Selama satu tahun lebih kami menjalin hubungan, dan sudah terlalu sering
bertengkar menghadapi masalah ini-itu, ini adalah untuk pertama kalinya kami
kehilangan kontak yang seperti ini. Biasanya kami selalu menyelesaikan masalah
kami dengan segera. Tapi tidak untuk kali ini. Sebelumnya aku sudah mencoba
untuk menyelesaikan masalah ini, namun tak ada satupun pesan facebook, pesan ponsel, atau panggilan
ponselku yang di hiraukan olehnya.
Setelah
berfikir cukup lama, aku memutuskan untuk menemuinya sepulang kuliah hari ini.
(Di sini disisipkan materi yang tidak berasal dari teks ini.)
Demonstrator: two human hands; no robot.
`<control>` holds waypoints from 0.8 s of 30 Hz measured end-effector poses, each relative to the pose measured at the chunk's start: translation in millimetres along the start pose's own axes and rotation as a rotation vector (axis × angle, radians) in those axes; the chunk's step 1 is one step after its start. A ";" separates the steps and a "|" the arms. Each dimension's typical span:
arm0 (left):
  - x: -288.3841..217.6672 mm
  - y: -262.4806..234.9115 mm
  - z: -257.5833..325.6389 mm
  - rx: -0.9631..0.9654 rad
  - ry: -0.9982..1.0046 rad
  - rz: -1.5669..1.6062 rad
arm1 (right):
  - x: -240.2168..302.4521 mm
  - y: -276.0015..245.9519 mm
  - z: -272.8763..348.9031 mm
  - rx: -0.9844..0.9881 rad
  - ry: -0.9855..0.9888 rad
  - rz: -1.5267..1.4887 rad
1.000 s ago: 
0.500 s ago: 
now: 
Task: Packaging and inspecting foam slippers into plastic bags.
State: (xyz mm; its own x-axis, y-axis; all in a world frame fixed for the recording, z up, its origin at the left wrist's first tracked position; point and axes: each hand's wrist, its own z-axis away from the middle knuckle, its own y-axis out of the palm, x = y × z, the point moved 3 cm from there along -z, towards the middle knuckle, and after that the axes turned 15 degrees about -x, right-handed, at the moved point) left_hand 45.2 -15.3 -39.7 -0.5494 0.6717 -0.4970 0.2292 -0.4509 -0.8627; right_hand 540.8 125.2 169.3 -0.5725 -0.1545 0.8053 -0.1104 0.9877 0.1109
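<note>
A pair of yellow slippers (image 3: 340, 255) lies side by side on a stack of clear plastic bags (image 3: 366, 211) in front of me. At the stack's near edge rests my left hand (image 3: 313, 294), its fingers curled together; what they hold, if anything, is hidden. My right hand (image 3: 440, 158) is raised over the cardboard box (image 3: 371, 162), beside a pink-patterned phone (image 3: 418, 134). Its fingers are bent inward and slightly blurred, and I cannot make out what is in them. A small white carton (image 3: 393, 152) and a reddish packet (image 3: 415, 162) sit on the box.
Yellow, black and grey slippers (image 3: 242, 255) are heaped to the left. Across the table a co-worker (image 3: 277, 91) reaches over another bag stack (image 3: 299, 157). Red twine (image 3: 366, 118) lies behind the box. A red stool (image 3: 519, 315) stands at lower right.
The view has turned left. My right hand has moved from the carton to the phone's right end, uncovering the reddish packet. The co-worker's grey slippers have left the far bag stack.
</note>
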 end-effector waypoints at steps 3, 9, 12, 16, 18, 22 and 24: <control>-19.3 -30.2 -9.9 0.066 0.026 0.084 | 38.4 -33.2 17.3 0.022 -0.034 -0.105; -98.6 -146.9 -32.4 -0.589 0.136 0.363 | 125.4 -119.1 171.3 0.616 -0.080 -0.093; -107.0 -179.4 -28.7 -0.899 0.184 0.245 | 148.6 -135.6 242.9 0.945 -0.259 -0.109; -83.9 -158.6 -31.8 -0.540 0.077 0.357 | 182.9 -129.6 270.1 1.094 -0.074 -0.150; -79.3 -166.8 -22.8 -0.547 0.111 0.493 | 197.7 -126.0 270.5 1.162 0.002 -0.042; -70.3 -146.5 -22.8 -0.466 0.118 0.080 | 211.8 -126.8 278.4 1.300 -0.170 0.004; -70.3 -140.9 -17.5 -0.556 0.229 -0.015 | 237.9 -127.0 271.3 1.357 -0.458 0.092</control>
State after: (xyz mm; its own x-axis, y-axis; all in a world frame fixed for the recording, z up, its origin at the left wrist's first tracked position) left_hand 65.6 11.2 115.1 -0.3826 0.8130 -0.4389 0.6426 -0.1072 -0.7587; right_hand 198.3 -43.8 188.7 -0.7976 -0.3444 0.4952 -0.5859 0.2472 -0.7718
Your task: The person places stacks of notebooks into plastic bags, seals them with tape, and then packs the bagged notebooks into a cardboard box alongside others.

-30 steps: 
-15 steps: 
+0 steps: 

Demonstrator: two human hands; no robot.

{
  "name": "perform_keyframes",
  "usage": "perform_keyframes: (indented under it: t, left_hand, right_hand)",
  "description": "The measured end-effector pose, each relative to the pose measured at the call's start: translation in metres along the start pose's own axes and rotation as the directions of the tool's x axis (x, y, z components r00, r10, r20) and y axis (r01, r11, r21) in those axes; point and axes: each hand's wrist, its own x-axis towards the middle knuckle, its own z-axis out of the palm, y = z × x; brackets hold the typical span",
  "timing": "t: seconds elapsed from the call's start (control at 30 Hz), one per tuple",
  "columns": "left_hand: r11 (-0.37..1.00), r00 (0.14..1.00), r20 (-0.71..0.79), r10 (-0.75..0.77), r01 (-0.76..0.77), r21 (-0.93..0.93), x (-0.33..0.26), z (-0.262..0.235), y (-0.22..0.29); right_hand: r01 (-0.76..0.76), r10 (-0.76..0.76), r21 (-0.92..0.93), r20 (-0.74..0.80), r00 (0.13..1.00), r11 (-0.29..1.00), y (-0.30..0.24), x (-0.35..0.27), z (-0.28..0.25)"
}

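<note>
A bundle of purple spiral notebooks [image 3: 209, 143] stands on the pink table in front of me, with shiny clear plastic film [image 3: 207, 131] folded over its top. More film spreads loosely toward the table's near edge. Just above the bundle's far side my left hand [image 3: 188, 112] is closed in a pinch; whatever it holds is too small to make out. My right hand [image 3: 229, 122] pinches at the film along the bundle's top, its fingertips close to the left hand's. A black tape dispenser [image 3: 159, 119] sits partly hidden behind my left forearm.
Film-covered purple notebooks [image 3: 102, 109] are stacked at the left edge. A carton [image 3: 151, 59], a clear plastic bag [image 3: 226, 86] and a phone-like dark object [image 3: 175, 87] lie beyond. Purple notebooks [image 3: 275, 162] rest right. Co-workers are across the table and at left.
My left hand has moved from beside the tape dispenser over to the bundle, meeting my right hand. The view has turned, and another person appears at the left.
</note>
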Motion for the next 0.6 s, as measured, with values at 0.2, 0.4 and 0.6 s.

Aku menemuinya di lapangan parkir, dia sedang bergegas untuk pulang dengan
sepeda motornya tanpa menawariku untuk pulang bersamanya. Beberapa hari ini
juga aku selalu pulang sendiri.
“Jangan
buru-buru! Aku mau ngomong bentar sama kamu!” aku menarik lengannya yang hendak
memasangkan helm ke kepalanya.
“Mau
ngomong apa?”
“Kayaknya
jangan di tempat rame kayak gini deh!” aku melihat ke sekeliling yang memang
ramai di penuhi mahasiswa-mahasiswa kampus yang hendak pulang.
“Yaudah
naik!”
Kami pergi ke
suatu tempat yang biasa kami kunjungi. Di sudut kota, tak jauh dari perumahan
kecil di situ, kami menemukan sebuah lapangan luas yang masih belum tersentuh
oleh manusia. Di tutupi hutan kecil, sehingga tak terlihat oleh keramaian kota.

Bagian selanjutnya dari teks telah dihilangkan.